Your instructions:
Filter the data below, keeping only lines that contain "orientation".

Provided material:
★ ★ ★ ★

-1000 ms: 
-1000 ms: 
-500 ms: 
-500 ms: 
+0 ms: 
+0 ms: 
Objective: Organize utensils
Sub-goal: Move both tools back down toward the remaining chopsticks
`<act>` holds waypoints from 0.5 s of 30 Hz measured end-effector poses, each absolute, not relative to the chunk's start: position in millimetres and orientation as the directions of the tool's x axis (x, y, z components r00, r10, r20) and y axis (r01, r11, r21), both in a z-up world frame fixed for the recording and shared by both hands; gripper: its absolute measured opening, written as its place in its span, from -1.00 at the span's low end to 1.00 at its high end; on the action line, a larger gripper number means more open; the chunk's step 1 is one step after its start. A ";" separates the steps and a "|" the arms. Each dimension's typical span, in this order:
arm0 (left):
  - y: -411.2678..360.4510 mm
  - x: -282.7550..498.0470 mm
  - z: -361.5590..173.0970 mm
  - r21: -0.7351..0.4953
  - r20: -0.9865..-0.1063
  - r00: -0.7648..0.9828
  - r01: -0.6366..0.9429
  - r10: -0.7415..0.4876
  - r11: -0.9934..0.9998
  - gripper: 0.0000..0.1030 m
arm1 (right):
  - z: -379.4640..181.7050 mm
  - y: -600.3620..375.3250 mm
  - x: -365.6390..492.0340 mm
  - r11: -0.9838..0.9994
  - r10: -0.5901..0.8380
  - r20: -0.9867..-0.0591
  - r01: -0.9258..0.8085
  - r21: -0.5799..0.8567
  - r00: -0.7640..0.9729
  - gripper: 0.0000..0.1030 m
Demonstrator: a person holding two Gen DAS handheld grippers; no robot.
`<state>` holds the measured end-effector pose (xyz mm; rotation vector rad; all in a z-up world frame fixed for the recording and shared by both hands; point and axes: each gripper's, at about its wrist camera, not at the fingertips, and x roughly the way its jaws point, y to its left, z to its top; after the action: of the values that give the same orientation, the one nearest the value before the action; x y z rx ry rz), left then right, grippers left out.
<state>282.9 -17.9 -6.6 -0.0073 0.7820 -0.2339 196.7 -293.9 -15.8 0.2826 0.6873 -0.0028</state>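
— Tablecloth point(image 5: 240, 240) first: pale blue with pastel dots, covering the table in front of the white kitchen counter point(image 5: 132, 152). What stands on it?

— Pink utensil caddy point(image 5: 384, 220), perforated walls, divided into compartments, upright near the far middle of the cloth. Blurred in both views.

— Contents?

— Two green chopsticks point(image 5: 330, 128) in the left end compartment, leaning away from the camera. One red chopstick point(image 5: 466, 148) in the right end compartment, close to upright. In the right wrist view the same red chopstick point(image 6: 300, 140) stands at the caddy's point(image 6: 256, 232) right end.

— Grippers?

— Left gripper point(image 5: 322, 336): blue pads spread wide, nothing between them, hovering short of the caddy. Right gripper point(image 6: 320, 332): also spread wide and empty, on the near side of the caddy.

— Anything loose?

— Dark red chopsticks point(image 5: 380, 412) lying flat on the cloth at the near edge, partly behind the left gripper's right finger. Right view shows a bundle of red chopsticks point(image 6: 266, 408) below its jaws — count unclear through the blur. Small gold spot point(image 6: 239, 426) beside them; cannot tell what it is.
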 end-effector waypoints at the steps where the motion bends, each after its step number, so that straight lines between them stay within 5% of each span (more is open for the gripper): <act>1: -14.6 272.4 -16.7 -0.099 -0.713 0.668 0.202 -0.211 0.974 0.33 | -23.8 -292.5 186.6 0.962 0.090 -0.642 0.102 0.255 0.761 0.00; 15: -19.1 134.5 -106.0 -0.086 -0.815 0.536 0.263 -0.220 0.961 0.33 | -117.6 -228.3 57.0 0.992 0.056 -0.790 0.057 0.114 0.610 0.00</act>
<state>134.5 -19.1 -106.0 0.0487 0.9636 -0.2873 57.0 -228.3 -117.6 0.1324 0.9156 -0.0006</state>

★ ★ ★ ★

Final answer:
`<act>` holds waypoints from 0.5 s of 30 Hz measured end-effector poses, each absolute, not relative to the chunk's start: position in millimetres and orientation as the directions of the tool's x axis (x, y, z components r00, r10, r20) and y axis (r01, r11, r21), both in a z-up world frame fixed for the recording and shared by both hands; gripper: its absolute measured opening, written as its place in its span, from -1.00 at the span's low end to 1.00 at its high end; on the action line, a larger gripper number means more open; the chunk's step 1 is one step after its start. A ";" separates the steps and a "|" the arms. Each dimension's typical span, in this order:
`<state>` holds the measured end-effector pose (xyz mm; rotation vector rad; all in a z-up world frame fixed for the recording and shared by both hands; point and axes: each gripper's, at about its wrist camera, not at the fingertips, and x roughly the way its jaws point, y to its left, z to its top; after the action: of the values that give the same orientation, the one nearest the value before the action; x y z rx ry rz), left then right, grippers left out.

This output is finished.